#### [Exercise details]
Repeat, please, only the lines from the top of the data down to the line with "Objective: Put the"; include both of those lines.

#### [Records shown]

------------------------------------------------

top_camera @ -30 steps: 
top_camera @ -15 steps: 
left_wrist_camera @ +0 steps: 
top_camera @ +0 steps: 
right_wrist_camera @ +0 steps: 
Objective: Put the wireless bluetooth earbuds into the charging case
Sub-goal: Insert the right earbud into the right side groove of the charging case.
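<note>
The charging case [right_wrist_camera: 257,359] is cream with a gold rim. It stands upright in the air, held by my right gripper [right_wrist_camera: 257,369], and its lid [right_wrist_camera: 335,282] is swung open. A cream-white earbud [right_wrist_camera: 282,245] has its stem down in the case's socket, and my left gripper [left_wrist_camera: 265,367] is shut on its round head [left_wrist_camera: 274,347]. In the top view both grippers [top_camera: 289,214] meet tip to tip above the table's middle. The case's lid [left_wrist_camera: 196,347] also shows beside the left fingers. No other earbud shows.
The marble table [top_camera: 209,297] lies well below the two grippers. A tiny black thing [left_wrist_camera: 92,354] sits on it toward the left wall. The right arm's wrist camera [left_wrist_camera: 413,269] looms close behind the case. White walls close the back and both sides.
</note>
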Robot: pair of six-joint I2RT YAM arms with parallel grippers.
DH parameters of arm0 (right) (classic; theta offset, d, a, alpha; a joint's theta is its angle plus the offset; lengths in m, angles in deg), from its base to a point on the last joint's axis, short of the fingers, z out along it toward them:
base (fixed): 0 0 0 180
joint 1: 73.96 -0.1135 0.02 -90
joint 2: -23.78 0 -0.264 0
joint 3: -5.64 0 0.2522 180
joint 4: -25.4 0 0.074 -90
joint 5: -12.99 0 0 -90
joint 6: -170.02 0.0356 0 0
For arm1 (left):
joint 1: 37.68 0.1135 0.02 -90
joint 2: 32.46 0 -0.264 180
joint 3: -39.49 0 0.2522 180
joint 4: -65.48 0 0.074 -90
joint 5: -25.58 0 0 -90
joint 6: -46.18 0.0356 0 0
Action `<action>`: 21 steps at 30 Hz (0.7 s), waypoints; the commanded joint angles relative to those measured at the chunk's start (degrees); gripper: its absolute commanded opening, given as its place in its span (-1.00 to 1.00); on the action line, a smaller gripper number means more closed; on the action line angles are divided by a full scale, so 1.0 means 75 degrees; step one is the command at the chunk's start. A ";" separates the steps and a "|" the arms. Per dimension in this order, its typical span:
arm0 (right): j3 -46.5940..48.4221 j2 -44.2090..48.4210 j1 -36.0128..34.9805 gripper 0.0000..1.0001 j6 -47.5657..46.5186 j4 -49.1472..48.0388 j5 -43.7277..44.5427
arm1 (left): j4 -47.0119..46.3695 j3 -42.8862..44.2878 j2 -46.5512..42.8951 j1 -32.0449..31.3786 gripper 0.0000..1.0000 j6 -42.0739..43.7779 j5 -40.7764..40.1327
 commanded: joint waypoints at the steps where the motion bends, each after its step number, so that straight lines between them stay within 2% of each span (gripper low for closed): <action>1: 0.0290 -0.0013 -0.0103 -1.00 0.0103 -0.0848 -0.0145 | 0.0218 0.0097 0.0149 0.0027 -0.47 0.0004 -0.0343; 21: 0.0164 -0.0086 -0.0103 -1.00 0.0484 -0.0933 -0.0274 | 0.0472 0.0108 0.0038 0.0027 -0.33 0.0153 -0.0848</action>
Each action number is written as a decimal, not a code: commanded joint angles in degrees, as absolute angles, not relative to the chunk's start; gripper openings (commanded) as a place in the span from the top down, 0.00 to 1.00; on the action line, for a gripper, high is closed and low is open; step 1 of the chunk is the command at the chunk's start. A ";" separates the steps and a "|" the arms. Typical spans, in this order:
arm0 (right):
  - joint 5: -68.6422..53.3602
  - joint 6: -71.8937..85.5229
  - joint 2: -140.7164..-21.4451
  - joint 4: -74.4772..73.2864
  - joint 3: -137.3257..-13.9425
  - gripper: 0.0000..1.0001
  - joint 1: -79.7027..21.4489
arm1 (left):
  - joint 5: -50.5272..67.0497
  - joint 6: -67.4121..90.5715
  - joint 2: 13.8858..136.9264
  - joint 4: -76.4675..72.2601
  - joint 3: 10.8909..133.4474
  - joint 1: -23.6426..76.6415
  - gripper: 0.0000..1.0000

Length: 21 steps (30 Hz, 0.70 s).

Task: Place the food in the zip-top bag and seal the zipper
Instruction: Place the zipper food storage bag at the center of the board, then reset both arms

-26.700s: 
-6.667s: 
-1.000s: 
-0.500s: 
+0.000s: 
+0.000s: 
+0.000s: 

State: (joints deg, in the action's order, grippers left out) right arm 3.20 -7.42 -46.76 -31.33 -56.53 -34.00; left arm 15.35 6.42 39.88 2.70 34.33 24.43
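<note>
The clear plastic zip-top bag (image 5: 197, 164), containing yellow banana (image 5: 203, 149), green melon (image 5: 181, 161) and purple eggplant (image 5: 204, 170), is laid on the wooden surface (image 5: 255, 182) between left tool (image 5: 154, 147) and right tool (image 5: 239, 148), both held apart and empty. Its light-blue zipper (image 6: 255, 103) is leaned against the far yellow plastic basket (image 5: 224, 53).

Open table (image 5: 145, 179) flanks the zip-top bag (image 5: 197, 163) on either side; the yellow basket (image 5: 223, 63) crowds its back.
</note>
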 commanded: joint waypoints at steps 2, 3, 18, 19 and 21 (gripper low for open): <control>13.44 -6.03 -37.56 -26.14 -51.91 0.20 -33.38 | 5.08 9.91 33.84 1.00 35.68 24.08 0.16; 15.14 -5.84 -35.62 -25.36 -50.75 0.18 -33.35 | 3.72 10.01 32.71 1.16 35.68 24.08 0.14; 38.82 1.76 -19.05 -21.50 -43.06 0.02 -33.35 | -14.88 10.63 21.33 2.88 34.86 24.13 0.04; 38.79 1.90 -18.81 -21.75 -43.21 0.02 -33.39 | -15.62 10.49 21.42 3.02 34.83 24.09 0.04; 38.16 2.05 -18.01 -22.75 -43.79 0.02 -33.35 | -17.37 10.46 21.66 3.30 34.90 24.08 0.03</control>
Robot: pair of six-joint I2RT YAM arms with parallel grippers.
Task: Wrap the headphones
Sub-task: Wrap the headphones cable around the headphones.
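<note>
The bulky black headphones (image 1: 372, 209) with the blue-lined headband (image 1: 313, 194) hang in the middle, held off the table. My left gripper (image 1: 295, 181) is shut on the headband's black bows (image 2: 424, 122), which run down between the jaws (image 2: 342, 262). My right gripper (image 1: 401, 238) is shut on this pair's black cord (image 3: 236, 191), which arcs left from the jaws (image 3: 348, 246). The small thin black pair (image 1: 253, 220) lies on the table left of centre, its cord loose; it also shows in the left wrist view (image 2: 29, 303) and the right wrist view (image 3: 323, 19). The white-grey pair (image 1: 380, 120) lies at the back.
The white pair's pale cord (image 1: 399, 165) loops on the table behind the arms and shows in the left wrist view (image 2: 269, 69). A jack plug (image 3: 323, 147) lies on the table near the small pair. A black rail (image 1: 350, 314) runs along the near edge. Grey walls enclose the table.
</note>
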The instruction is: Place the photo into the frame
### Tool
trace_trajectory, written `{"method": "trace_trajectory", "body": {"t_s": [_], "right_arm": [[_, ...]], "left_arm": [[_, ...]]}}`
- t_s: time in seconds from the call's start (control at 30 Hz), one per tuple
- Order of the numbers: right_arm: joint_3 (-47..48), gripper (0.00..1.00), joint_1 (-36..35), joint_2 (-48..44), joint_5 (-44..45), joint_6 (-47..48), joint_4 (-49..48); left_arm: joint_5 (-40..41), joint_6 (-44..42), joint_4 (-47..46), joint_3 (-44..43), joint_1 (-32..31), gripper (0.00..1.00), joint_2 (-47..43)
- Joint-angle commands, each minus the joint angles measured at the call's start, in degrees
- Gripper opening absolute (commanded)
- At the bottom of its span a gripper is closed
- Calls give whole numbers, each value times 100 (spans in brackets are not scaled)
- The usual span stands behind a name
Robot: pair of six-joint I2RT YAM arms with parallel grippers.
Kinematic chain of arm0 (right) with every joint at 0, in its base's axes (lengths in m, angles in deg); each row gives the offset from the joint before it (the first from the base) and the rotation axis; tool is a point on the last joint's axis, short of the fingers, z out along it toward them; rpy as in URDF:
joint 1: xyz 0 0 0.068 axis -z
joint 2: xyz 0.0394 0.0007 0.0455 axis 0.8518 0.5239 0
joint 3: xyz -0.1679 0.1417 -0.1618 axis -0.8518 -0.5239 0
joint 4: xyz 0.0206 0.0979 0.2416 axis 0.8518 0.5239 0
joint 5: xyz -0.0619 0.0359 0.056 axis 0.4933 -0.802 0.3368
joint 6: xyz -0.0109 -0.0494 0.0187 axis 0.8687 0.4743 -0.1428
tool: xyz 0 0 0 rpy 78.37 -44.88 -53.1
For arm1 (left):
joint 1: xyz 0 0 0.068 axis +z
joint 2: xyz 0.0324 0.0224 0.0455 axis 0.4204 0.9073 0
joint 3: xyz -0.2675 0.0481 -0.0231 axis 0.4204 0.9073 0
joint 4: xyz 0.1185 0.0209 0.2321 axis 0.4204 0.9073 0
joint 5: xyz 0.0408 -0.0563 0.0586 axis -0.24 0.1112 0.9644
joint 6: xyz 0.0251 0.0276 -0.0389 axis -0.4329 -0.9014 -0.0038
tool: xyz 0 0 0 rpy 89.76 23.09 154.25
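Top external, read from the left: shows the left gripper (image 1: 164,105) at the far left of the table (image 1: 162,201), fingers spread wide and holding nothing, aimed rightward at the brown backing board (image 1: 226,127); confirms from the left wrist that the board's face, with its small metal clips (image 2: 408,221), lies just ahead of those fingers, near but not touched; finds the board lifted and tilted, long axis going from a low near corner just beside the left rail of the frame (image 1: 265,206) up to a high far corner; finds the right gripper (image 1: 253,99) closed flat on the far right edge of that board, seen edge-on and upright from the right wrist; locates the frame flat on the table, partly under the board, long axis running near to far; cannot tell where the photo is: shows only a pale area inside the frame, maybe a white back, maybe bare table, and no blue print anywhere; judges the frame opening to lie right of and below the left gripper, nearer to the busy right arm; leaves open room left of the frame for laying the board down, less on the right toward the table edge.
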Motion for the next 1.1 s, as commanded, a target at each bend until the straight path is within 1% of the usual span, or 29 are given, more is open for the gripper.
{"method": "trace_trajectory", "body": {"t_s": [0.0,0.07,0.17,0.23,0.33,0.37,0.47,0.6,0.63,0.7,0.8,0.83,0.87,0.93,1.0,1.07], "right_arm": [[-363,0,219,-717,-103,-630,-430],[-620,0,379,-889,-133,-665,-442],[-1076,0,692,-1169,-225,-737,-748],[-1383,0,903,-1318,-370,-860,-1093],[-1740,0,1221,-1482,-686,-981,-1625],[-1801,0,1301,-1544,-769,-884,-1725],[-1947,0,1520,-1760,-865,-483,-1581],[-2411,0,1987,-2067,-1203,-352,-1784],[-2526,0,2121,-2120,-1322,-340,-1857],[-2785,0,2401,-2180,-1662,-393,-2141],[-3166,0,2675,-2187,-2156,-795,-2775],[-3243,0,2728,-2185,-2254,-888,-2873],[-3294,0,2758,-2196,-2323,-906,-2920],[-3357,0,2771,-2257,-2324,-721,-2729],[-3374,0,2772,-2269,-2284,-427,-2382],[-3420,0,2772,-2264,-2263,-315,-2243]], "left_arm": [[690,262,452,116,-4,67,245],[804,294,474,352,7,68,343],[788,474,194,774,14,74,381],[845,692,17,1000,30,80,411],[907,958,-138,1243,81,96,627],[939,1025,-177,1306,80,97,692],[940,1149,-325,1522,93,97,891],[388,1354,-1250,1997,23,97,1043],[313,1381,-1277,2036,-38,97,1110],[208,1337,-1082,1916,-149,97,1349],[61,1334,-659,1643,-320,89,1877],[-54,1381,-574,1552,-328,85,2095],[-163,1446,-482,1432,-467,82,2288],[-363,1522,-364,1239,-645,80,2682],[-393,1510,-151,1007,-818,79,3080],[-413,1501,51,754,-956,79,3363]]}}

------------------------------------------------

#### [Answer to this problem]
top_camera @ -30 steps: 
top_camera @ -15 steps: 
left_wrist_camera @ +0 steps: 
top_camera @ +0 steps: 
right_wrist_camera @ +0 steps: 
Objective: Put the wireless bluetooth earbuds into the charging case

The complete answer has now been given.